But it’s Stand-17 that has caught most people’s attention. It belongs to the state-run Institute of Agricultural Research and Development (IRAD). Over the past years, the institute has been working on a new and improved rice variety that can grow on dry land and produce much more than other varieties. Today, it is on exhibition and has been named nerica. The researchers say it is going to completely change rice production in Cameroon and Africa.
Nerica takes only three months from when it is planted to when it is harvested. Because its roots do not sink deep, it can grow on dry ground. There is no need for irrigation because Cameroon’s abundant rainfall is enough. Standing only 60 to 70 centimeters tall, nerica is also easier to harvest compared to other varieties that can be more than one meter tall.
Madeleine Akoa works at the rice unit of IRAD and has been explaining the breakthrough to visitors ever since the Expo opened. She says the rice variety can adapt to any ecological condition and easily integrates existing planting seasons and practices.
"Its advantages," she says, "are that it requires little work and there is no need for irrigation in the rainy season. It can be cultivated in the same way that corn is cultivated. If you plant in August, you can begin harvesting in November and December."
IRAD did not invent nerica, which is a cross-breeding of African and Asian species.  Initial research was conducted by the Africa Rice Center, formerly the West African Rice Development Association, based in Benin Republic. The first seeds were planted in 1996. Since then, governments and research institutions across the continent have been pushing for its adoption by African farmers.
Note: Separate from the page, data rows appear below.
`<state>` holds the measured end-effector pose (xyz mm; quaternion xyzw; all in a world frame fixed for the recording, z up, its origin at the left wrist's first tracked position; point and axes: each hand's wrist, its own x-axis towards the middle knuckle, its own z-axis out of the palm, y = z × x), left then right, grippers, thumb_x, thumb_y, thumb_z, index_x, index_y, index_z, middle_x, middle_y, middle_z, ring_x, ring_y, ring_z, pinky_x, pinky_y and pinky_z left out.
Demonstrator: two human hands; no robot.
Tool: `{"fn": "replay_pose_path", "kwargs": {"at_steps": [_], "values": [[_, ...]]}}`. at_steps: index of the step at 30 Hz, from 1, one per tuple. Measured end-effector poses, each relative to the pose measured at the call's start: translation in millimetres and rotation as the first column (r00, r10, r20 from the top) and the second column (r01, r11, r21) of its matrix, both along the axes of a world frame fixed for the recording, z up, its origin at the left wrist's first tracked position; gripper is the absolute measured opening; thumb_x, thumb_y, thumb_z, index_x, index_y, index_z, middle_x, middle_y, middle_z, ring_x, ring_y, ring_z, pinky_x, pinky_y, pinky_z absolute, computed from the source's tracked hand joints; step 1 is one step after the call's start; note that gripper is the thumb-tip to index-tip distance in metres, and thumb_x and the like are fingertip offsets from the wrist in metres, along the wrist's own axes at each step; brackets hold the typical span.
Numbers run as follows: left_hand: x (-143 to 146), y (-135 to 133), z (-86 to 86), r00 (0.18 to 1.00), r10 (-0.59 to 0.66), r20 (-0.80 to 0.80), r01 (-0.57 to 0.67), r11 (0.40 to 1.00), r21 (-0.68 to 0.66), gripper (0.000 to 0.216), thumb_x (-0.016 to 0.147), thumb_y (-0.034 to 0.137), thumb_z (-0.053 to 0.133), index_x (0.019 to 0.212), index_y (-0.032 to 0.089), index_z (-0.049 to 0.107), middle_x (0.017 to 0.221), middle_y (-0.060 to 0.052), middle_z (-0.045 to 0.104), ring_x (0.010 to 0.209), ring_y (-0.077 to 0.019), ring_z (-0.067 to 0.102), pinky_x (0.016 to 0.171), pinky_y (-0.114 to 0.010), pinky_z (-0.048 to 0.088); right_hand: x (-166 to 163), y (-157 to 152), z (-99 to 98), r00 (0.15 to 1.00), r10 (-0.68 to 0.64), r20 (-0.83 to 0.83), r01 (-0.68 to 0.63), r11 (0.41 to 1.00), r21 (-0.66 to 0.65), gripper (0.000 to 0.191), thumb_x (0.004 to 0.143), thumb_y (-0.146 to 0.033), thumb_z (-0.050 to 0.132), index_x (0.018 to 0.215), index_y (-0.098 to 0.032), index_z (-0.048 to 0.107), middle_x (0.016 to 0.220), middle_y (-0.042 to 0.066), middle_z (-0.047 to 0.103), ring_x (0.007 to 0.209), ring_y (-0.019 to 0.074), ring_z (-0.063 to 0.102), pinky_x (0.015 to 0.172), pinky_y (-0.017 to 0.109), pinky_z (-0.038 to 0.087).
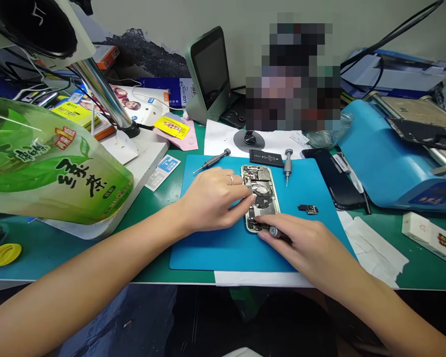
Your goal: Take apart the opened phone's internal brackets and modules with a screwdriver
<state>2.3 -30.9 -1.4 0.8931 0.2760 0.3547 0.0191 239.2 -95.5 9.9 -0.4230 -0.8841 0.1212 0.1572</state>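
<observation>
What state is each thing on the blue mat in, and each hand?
opened phone: flat on the blue mat, insides exposed.
left hand: fingertips on the phone's insides.
right hand: closed on a grey screwdriver at the phone's near end.
far-left screwdriver: lying loose, unheld.
far-right screwdriver: lying loose, unheld.
black battery: out of the phone, lying flat.
small black part: loose on the mat.

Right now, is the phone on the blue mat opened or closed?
Opened: the phone lies flat with no cover on it, and its circuit boards and inner parts are bare.
</observation>
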Motion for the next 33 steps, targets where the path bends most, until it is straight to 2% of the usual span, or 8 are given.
{"fn": "replay_pose_path", "kwargs": {"at_steps": [4,9,14,19,27,33], "values": [[-1,0,1.5,1.000,-0.012,-0.002,0.012,1.000,0.001,0.034,0.101,0.024,0.056,0.070,0.017,0.069,0.062,0.000,0.060,0.059,-0.0156,0.052,0.058,-0.035,0.034,-3,1,3.6,0.997,-0.065,-0.029,0.062,0.994,-0.092,0.021,0.103,-0.028,0.059,0.117,-0.021,0.073,0.109,0.002,0.082,0.093,0.0196,0.080,0.076,0.029,0.061],[-3,1,2.3,0.996,-0.069,-0.058,0.068,0.997,-0.033,0.029,0.101,0.024,0.057,0.077,0.017,0.074,0.066,-0.001,0.063,0.063,-0.0165,0.056,0.061,-0.034,0.036,-5,3,7.2,0.989,-0.148,-0.027,0.136,0.957,-0.255,0.022,0.104,-0.032,0.056,0.115,-0.026,0.074,0.111,0.000,0.082,0.098,0.0203,0.079,0.078,0.030,0.061],[-3,1,1.8,0.995,-0.051,-0.085,0.046,0.997,-0.060,0.030,0.101,0.025,0.056,0.078,0.018,0.074,0.067,-0.001,0.063,0.064,-0.0168,0.056,0.061,-0.035,0.035,-7,7,8.7,0.988,-0.155,0.018,0.154,0.940,-0.304,0.024,0.105,-0.033,0.052,0.112,-0.026,0.074,0.113,0.001,0.081,0.101,0.0229,0.077,0.079,0.034,0.059],[-3,1,1.4,0.995,-0.055,-0.088,0.049,0.996,-0.068,0.030,0.101,0.025,0.056,0.078,0.017,0.074,0.068,-0.001,0.064,0.064,-0.0165,0.057,0.061,-0.036,0.035,-7,13,7.8,0.992,-0.120,0.036,0.125,0.949,-0.289,0.023,0.105,-0.032,0.052,0.109,-0.026,0.074,0.110,0.000,0.082,0.095,0.0206,0.077,0.077,0.031,0.058],[-5,1,2.5,0.991,-0.063,-0.116,0.053,0.995,-0.084,0.032,0.102,0.026,0.054,0.078,0.018,0.073,0.069,-0.001,0.064,0.065,-0.0165,0.057,0.062,-0.036,0.035,-4,14,4.4,0.998,-0.053,0.042,0.059,0.988,-0.142,0.025,0.105,-0.028,0.050,0.111,-0.022,0.074,0.108,0.003,0.083,0.091,0.0215,0.078,0.074,0.031,0.059],[-4,1,2.8,0.989,-0.062,-0.136,0.048,0.994,-0.102,0.033,0.103,0.026,0.052,0.078,0.019,0.073,0.070,-0.002,0.066,0.067,-0.0173,0.058,0.063,-0.036,0.037,-4,14,5.1,0.998,-0.033,0.054,0.039,0.993,-0.115,0.025,0.105,-0.026,0.050,0.110,-0.022,0.074,0.108,0.004,0.083,0.091,0.0216,0.078,0.075,0.032,0.059]]}}
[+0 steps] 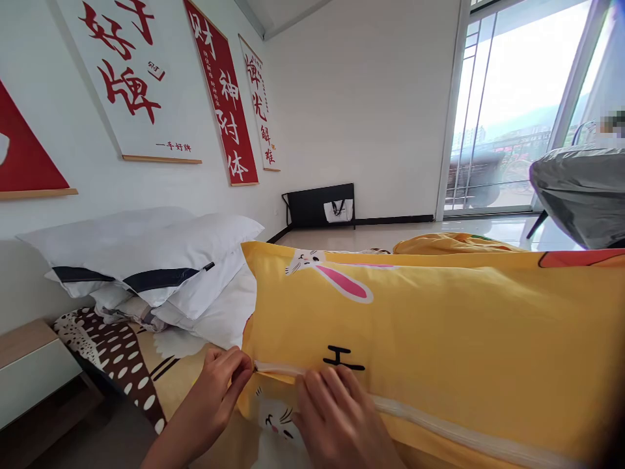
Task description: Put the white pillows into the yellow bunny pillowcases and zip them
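Note:
A yellow duvet cover (pixel 439 319) printed with cartoon rabbits lies bunched on the bed in front of me. A pale zipper (pixel 439 426) runs along its near edge. My left hand (pixel 219 384) pinches the end of the zipper at the cover's corner, fingers pressed together. My right hand (pixel 336 417) rests on the cover just right of it, fingers closed over the zipper line.
White pillows (pixel 161 260) are stacked at the left on a brown dotted sheet (pixel 114 355). A wooden bedside table (pixel 29 365) stands at far left. Red and white scrolls hang on the wall. A grey covered chair (pixel 581 195) sits by the window at right.

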Available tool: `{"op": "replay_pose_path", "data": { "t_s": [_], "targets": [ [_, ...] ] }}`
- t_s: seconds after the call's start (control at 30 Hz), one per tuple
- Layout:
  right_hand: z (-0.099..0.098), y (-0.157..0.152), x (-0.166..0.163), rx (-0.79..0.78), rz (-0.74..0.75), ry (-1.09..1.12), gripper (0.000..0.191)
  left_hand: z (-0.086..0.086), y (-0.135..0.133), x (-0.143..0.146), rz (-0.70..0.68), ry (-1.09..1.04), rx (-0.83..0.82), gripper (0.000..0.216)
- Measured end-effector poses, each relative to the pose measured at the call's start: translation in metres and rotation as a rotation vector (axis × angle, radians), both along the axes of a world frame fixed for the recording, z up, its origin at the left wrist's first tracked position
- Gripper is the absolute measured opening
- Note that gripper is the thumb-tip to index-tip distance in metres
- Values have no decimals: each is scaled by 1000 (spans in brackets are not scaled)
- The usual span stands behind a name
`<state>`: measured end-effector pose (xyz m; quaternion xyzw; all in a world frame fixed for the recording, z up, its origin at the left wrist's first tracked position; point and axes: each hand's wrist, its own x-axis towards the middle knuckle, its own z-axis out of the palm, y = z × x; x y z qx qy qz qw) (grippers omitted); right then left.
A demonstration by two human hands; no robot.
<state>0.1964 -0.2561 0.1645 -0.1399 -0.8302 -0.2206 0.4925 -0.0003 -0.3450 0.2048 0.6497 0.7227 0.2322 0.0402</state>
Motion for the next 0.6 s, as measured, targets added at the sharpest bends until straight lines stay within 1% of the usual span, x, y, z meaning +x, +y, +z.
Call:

What the developers consider exciting is the fact that it can yield up to four tons of high quality rice per hectare. This is significant for Cameroon, which is a net importer of rice.
Local production accounts for less than 40% of the national need. In 2011, it imported more than 550,000 metric tons of rice at CFA145 billion or US$90 million. By mid-2012, it had already purchased from abroad an estimated 366,000 tons. Authorities expect that even more rice would be imported this year due to the growing demand, estimated at 650,000 metric tons annually.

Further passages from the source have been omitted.